The scourge is not a new one by any stretch of the imagination. Long before the Internet there were local cases of news bearing falsehoods or a smattering of truth taken out of context - often with dire consequences. The Politico magazine examines a case of "fake news" in Trent, Italy, on Easter Sunday, 1475, when a Franciscan preacher gave a series of sermons claiming that the Jewish community had murdered a missing child, drained his blood and drunk it to celebrate Passover. The Prince-Bishop of Trent responded by ordering the torture of the city's Jews - 15 were found guilty and burned at the stake.
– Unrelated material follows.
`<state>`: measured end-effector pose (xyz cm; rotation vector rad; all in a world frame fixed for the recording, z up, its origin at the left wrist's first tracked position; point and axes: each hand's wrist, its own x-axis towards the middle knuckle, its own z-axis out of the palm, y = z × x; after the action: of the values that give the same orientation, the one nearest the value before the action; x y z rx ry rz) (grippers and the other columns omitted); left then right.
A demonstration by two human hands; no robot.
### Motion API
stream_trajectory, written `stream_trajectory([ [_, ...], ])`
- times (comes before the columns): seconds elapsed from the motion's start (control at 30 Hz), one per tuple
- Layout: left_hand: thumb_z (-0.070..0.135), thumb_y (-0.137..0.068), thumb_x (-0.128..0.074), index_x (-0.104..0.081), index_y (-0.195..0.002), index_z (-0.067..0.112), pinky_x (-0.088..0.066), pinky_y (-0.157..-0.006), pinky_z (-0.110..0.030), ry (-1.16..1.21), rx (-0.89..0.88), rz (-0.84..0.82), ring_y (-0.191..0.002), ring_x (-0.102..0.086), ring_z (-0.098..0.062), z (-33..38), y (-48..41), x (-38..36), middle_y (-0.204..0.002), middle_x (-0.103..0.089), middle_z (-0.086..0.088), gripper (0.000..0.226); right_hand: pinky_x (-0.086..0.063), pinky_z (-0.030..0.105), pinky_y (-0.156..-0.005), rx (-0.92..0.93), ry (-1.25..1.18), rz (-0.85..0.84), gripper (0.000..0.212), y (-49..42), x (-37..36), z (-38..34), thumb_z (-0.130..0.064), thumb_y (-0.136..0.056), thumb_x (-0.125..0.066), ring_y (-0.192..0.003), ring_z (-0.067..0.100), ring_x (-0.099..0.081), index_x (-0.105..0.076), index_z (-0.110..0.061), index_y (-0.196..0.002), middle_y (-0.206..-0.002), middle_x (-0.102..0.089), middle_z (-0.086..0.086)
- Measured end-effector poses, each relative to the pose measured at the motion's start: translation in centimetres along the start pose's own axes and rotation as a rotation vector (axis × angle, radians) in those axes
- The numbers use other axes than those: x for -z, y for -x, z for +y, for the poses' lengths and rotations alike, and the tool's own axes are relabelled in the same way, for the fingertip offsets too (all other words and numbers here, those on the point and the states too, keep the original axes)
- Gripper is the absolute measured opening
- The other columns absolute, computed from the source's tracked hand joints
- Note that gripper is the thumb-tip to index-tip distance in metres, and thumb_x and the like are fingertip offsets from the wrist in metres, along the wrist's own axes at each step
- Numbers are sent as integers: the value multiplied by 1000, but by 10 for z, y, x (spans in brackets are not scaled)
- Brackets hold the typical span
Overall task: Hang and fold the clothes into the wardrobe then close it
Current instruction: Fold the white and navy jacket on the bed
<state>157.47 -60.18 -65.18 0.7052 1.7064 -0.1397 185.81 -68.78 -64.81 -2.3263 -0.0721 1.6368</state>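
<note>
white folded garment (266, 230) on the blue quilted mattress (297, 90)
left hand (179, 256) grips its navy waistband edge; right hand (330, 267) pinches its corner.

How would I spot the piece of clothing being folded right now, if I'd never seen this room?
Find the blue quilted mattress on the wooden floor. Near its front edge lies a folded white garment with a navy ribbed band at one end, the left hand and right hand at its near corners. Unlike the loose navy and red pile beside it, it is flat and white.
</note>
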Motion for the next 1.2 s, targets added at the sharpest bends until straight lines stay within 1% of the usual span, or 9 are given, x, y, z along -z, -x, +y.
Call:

What is motivating those behind the fake news phenomenon? It is an extremely profitable venture, with deliberately crafted social media storms driving traffic to sites and thus attracting advertisers. These sites may be set up from anywhere in the world, with Buzzfeed reporting that more than 100 pro-Trump fake news websites were being run from a Macedonian town and interviewing the teenage minds behind some of them. Bar simple monetary gain, fake news has been linked with troublemakers, trolls and those looking to advance a particular political agenda.
In this environment, it is vital that executives have an in-depth understanding of fake news, its mechanisms and the steps they can take to combat it before a crisis. Handling a storm generated by fake news will require patience, effective communication to all employees, clients and other stakeholders and the leveraging of existing media contacts. It is imperative that brands identify, distinguish, and manage real and fake news in the interests of reputation management.
In a world increasingly dominated by those holding intransigent views and multiplying platforms and technologies, the chances are that the fake news phenomenon is not going to fizzle out like a popular trend, but that the number of articles, videos and sound clips doing the rounds will proliferate.